EXERCISE DIRECTIONS: Would you repeat the whole listing exactly?

DATA SHOWN:
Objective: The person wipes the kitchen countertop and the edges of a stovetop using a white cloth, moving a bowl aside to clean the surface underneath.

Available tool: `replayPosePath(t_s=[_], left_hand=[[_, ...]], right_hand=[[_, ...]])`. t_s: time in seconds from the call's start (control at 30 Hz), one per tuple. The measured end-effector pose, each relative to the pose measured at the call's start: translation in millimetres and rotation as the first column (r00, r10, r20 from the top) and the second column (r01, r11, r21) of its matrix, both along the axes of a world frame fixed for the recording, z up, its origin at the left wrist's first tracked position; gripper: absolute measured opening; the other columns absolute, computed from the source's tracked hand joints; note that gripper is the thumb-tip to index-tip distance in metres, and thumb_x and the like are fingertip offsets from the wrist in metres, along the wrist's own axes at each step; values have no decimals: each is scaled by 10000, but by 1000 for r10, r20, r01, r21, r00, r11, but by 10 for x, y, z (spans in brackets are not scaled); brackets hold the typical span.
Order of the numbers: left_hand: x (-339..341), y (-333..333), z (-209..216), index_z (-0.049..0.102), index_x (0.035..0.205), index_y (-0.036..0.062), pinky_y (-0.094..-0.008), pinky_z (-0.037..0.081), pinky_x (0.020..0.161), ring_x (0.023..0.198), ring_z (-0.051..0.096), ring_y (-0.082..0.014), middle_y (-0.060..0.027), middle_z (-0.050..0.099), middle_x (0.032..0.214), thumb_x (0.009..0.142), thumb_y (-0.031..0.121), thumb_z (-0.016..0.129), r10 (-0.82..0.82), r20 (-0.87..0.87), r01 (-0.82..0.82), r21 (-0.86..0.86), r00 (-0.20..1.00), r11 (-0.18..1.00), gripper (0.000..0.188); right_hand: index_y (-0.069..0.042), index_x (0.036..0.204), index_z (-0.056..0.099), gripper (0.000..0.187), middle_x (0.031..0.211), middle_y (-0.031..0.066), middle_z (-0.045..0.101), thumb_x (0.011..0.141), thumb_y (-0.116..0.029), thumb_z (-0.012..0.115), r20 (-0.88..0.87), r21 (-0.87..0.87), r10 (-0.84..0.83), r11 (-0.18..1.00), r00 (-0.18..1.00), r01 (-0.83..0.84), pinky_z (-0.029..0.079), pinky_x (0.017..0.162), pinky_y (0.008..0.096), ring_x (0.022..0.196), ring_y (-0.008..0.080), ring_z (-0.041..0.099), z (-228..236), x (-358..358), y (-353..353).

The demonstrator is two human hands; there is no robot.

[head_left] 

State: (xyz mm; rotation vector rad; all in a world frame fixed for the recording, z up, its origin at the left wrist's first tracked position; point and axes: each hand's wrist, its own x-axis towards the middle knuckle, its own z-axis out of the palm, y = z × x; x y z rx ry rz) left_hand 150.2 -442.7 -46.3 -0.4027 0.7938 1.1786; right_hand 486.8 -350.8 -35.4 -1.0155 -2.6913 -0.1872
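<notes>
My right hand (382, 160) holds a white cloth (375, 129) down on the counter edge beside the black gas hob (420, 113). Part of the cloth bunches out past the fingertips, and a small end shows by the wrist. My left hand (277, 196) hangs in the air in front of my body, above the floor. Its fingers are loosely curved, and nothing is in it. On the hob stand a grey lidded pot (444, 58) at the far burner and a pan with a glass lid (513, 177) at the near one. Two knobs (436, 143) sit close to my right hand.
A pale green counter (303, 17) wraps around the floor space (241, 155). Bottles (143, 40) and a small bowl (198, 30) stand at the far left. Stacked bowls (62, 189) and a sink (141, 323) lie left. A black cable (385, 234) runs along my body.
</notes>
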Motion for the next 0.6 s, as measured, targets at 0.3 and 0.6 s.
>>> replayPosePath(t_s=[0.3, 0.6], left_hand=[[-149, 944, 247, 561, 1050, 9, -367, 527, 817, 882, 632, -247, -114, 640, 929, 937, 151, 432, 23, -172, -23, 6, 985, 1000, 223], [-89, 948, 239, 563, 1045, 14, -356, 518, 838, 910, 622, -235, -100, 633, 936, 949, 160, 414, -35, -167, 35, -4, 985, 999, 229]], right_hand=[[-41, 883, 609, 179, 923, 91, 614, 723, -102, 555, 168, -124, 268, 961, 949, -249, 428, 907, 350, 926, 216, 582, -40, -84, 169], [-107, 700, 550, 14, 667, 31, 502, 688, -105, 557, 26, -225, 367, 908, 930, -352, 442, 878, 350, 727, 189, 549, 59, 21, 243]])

REPLY TO THE EXERCISE:
Objective: The person wipes the kitchen countertop and the edges of a stovetop using a white cloth, moving a bowl aside to clean the surface underneath.

Available tool: `replayPosePath(t_s=[_], left_hand=[[_, ...]], right_hand=[[_, ...]])`. t_s: time in seconds from the call's start (control at 30 Hz), one per tuple. The measured end-effector pose, each relative to the pose measured at the call's start: translation in millimetres and rotation as the first column (r00, r10, r20 from the top) and the second column (r01, r11, r21) of its matrix, both along the axes of a world frame fixed for the recording, z up, its origin at the left wrist's first tracked position; gripper: absolute measured opening; the other columns absolute, computed from the source's tracked hand joints; note that gripper is the thumb-tip to index-tip distance in metres, and thumb_x and the like are fingertip offsets from the wrist in metres, along the wrist's own axes at each step; values have no decimals: each is scaled by 10000, but by 1000 for r10, r20, r01, r21, r00, r11, but by 10 for x, y, z (spans in brackets are not scaled); brackets hold the typical span.
Order of the numbers: left_hand: x (-339..341), y (-333..333), z (-209..216), index_z (-0.049..0.102), index_x (0.035..0.205), index_y (-0.036..0.062), pinky_y (-0.094..-0.008), pinky_z (-0.037..0.081), pinky_x (0.020..0.161), ring_x (0.023..0.198), ring_z (-0.051..0.096), ring_y (-0.082..0.014), middle_y (-0.060..0.027), middle_z (-0.050..0.099), middle_x (0.032..0.214), thumb_x (0.009..0.142), thumb_y (-0.031..0.121), thumb_z (-0.016..0.129), r10 (-0.82..0.82), r20 (-0.87..0.87), r01 (-0.82..0.82), r21 (-0.86..0.86), r00 (-0.20..1.00), r11 (-0.18..1.00), gripper (0.000..0.188); right_hand: index_y (-0.069..0.042), index_x (0.036..0.204), index_z (-0.056..0.099), gripper (0.000..0.187), middle_x (0.031..0.211), middle_y (-0.031..0.066), middle_z (-0.045..0.101), thumb_x (0.011..0.141), thumb_y (-0.116..0.029), thumb_z (-0.012..0.115), r20 (-0.88..0.87), r21 (-0.87..0.87), r10 (-0.84..0.83), r11 (-0.18..1.00), r00 (-0.18..1.00), r01 (-0.83..0.84), pinky_z (-0.029..0.079), pinky_x (0.017..0.162), pinky_y (0.008..0.096), ring_x (0.022..0.196), ring_y (-0.008..0.080), ring_z (-0.041..0.099), z (-228..236), x (-358..358), y (-353..353).

The demonstrator is two human hands; there is no robot.

[head_left] 

State: (xyz mm; rotation vector rad; all in a world frame fixed for the recording, z up, its origin at the left wrist's first tracked position; point and axes: each hand's wrist, its own x-axis towards the middle knuckle, its own z-axis out of the palm, y = z × x; x y z rx ry rz) left_hand 150.2 -442.7 -46.3 -0.4027 0.7938 1.1786; right_hand 486.8 -350.8 -35.4 -1.0155 -2.6913 -0.1872
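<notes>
My right hand (382, 160) holds a white cloth (375, 129) down on the counter edge beside the black gas hob (420, 113). Part of the cloth bunches out past the fingertips, and a small end shows by the wrist. My left hand (277, 196) hangs in the air in front of my body, above the floor. Its fingers are loosely curved, and nothing is in it. On the hob stand a grey lidded pot (444, 58) at the far burner and a pan with a glass lid (513, 177) at the near one. Two knobs (436, 143) sit close to my right hand.
A pale green counter (303, 17) wraps around the floor space (241, 155). Bottles (143, 40) and a small bowl (198, 30) stand at the far left. Stacked bowls (62, 189) and a sink (141, 323) lie left. A black cable (385, 234) runs along my body.
</notes>
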Motion for the next 0.6 s, as measured, targets at 0.3 and 0.6 s.
>>> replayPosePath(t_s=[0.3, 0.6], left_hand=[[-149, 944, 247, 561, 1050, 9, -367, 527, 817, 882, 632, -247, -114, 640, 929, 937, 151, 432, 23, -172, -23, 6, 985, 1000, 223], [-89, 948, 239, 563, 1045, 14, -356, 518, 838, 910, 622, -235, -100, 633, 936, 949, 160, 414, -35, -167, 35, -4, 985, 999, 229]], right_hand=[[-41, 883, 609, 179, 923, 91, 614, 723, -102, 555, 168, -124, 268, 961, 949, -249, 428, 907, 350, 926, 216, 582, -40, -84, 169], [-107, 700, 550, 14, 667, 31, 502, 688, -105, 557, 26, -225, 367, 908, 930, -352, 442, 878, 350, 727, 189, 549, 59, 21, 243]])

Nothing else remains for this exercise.